Alison se rió nerviosa.

—¿Era así antes de que empezáramos, o hemos sido nosotros los que hemos hecho que lo fuera?

¿Había contenido el lado cercano al lado remoto durante miles de millones de años, o había sido Luminoso el que había abierto nuevos caminos, expandiendo activamente el lado cercano hacia territorios matemáticos que no habían sido verificados nunca antes por ningún sistema físico?

Nunca lo sabríamos. Habíamos diseñado el software para que siguiera trazando el mapa de modo que cualquier proposición no reclamada pasara instantáneamente a engrosar las filas del lado cercano. Si nos hubiéramos adentrado a ciegas, hasta llegar al vacío, podríamos haber acabado verificando una proposición aislada, y sin darnos cuenta habríamos originado unas nuevas matemáticas alternativas con las que lidiar.

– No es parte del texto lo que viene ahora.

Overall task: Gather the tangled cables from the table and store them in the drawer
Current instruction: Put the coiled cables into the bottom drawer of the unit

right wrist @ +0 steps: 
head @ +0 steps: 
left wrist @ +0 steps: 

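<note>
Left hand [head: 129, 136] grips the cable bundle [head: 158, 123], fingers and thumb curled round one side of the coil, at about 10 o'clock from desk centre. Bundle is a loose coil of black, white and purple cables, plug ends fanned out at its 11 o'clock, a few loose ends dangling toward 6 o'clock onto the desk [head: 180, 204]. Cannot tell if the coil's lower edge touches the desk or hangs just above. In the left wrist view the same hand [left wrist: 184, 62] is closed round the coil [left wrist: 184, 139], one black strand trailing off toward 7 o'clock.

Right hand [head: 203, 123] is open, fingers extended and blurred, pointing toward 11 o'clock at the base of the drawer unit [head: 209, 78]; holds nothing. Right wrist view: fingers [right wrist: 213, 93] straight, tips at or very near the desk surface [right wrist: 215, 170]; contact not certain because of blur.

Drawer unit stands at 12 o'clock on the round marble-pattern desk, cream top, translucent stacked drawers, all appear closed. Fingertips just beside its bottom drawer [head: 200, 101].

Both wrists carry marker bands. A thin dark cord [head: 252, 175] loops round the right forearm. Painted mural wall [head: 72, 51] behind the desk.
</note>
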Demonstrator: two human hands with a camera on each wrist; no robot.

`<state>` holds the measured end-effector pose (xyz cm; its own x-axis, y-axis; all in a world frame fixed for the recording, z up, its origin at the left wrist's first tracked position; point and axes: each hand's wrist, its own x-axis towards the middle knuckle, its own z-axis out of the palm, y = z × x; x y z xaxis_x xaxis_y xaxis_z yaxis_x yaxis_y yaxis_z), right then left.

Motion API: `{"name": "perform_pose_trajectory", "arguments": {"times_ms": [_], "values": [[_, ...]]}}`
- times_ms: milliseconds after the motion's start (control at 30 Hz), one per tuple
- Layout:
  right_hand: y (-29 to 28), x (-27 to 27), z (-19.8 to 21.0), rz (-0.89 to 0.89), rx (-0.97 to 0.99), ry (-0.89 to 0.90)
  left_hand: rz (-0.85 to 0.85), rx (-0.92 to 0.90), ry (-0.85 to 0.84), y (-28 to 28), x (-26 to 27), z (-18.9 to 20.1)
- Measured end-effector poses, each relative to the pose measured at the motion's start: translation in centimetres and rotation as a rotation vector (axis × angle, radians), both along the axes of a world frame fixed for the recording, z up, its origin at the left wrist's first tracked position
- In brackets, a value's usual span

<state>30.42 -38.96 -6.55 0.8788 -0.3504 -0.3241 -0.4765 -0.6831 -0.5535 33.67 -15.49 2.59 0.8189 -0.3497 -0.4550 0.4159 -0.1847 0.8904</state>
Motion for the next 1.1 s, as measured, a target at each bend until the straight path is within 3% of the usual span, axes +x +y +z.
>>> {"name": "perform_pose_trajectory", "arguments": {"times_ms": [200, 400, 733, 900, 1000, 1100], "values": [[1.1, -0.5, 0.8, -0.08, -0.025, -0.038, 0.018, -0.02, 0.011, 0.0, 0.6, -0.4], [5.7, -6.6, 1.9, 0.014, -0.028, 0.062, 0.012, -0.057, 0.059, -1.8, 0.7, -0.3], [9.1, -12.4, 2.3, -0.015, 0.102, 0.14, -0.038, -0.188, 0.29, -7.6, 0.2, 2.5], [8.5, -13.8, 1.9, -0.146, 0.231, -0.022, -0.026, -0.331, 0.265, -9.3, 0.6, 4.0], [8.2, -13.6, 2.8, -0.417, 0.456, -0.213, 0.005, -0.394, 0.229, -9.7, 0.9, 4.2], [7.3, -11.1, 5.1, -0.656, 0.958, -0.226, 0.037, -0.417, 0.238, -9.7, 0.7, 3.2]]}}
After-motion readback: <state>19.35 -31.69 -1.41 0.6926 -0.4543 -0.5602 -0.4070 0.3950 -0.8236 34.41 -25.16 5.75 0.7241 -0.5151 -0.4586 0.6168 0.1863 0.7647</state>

—Vale —dijo Alison—. ¿Qué hacemos ahora? ¿Intentamos sellar el borde o borramos la estructura entera?

Por su parte el software estaba evaluando la dificultad relativa de ambas tareas.

—Sellamos el borde, nada más —respondió Yuen de repente—. No podéis destruirlo. —Se volvió hacia mí, suplicante—. ¿Aplastaríais un fósil de
Australopitecus?
¿Borraríais del cielo la radiación cósmica de fondo? Puede que esto ponga en tela de juicio todas mis creencias, pero en ello se inscribe la verdad sobre nuestra historia. No tenemos derecho a destruirlo como bárbaros.